MATERIAL SHOWN
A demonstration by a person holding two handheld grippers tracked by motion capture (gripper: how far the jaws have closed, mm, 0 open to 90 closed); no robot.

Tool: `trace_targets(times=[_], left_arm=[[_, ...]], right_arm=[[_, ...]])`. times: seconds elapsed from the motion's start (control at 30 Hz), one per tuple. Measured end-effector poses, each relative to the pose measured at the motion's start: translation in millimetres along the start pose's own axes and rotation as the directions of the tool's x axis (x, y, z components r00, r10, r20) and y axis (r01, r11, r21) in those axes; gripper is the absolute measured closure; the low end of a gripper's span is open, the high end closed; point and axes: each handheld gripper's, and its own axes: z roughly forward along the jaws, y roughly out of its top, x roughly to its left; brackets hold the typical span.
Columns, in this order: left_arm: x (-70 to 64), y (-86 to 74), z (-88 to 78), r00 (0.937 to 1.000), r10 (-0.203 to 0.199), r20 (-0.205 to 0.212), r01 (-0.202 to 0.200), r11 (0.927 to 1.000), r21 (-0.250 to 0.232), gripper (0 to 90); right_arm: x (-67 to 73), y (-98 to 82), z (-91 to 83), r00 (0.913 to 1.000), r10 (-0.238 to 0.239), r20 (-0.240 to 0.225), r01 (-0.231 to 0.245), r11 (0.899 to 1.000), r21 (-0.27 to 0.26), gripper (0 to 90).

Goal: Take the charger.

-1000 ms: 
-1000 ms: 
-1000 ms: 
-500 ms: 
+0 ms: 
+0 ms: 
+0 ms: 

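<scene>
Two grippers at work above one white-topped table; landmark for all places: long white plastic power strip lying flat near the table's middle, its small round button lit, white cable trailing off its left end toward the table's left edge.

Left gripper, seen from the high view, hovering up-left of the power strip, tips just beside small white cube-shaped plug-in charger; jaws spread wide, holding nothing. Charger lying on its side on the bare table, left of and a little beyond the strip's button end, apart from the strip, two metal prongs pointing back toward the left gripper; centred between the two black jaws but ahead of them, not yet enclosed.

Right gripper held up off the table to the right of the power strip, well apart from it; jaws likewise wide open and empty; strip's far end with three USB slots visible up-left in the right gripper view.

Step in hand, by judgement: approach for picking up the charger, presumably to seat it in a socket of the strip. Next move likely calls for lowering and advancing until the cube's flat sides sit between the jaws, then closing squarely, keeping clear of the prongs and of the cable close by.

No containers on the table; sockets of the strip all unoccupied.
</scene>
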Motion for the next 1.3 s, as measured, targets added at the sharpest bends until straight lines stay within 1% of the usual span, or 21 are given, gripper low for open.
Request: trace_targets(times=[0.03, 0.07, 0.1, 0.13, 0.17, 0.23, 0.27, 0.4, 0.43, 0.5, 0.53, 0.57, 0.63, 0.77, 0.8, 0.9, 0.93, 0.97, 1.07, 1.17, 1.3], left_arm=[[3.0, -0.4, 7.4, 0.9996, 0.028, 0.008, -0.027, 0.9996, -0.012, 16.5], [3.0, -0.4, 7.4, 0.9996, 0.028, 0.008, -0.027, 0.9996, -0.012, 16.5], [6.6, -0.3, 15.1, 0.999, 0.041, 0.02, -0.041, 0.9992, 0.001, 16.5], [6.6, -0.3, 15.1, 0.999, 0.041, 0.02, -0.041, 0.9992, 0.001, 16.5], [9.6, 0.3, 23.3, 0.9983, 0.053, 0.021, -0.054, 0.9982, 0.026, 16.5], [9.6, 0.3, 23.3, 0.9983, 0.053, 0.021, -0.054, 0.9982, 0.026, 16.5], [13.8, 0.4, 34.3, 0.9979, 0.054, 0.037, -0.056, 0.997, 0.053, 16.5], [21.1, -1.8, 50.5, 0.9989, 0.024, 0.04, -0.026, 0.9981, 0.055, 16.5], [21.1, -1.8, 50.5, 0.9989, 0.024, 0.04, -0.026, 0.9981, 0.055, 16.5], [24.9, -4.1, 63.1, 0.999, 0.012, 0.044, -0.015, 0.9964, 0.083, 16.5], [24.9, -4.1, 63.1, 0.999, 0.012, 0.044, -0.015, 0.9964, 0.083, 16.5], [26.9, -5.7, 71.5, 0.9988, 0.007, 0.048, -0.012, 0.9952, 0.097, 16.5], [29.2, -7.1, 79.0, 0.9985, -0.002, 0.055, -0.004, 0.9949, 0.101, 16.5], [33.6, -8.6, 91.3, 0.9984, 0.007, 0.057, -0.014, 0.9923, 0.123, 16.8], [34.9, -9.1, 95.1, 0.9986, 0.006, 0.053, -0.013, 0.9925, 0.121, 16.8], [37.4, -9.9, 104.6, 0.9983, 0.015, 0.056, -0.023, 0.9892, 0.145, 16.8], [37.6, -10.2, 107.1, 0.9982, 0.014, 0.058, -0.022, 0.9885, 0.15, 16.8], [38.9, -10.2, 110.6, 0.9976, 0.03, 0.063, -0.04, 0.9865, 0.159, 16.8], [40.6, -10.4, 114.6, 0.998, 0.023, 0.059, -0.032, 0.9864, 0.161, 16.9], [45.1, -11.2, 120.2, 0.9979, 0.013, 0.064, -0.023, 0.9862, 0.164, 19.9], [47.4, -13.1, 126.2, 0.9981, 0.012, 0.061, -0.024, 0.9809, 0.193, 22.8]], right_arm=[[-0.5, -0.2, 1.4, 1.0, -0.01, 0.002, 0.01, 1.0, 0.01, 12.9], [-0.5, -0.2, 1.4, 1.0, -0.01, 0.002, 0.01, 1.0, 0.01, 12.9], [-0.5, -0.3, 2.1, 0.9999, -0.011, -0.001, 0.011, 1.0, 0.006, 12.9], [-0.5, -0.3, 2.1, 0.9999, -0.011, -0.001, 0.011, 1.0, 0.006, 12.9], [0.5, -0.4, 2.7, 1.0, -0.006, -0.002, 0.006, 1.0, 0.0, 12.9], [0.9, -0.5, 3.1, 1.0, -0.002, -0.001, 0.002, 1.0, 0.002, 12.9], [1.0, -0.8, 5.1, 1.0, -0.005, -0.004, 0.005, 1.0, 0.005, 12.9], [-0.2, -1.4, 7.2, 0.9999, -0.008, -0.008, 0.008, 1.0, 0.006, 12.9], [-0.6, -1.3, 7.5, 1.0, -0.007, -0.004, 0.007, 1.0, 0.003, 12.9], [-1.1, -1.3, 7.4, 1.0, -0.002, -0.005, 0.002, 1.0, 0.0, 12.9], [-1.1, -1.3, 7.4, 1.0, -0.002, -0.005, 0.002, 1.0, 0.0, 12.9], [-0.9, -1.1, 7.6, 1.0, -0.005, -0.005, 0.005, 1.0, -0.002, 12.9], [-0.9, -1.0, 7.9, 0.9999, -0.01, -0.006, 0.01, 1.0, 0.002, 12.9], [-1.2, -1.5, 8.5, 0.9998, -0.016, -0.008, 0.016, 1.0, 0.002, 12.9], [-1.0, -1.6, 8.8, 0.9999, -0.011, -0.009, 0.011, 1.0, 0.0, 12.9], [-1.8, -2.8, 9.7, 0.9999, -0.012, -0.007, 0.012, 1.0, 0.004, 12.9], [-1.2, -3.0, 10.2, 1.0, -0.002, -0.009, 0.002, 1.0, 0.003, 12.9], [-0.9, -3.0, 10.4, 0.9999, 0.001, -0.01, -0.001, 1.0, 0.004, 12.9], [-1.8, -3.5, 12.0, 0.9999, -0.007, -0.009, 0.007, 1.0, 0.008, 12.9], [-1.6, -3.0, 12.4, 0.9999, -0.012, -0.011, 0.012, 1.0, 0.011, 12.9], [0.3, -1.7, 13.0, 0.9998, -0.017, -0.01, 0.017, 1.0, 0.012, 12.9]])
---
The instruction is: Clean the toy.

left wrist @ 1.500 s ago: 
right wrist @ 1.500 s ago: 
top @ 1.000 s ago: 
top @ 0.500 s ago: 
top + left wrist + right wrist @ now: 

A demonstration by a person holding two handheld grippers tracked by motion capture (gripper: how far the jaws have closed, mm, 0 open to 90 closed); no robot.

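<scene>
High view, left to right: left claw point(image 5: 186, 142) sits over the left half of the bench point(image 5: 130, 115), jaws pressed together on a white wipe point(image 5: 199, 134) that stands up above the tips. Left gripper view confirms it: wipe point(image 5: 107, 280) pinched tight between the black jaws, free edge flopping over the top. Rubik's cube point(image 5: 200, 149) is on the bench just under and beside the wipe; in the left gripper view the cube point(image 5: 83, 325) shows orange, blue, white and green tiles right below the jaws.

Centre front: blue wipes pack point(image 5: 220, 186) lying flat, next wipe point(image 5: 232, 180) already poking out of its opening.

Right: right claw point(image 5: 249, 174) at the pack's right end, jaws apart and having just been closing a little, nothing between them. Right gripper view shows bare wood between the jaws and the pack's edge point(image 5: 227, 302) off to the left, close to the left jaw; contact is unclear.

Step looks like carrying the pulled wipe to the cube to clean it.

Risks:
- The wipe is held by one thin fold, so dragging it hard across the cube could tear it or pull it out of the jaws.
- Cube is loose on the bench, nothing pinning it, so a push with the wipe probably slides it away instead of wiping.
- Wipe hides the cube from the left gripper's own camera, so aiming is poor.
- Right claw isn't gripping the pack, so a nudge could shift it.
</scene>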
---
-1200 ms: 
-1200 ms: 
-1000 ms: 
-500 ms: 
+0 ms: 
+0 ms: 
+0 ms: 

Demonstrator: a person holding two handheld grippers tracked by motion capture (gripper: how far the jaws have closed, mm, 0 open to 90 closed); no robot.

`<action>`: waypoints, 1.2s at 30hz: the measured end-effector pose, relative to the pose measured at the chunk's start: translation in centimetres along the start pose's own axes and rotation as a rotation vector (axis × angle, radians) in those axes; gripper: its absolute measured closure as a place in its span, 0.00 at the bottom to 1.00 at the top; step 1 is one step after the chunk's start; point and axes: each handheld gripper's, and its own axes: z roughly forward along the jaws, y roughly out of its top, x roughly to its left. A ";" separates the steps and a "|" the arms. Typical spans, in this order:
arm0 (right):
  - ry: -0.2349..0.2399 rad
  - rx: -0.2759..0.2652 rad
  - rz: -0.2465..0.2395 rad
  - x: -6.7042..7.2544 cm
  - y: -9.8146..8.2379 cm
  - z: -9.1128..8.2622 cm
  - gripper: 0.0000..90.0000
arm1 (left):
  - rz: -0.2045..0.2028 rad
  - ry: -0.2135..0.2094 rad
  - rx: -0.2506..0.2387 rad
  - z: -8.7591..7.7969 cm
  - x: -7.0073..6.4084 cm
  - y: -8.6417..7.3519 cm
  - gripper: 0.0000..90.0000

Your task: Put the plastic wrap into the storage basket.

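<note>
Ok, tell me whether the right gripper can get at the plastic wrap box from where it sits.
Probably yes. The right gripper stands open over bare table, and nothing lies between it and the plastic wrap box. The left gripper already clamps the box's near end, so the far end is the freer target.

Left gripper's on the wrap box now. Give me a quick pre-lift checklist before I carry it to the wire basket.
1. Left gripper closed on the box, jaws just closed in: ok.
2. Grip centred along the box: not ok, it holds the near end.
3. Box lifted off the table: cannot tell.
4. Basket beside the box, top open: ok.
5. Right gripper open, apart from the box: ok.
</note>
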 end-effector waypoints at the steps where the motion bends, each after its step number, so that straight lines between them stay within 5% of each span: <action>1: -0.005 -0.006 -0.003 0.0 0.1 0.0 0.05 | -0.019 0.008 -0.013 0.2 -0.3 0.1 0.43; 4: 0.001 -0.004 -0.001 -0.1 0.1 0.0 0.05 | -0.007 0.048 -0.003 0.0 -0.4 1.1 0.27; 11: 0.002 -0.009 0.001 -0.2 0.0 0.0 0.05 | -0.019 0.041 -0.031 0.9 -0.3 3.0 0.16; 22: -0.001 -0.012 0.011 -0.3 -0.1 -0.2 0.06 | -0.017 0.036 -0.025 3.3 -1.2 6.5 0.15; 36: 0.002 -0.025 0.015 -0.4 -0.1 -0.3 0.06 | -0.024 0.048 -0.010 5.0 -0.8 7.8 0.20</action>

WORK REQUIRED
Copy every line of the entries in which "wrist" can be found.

YOUR RESPONSE
left wrist @ 1.500 s ago: 
right wrist @ 1.500 s ago: 
top + left wrist + right wrist @ now: 

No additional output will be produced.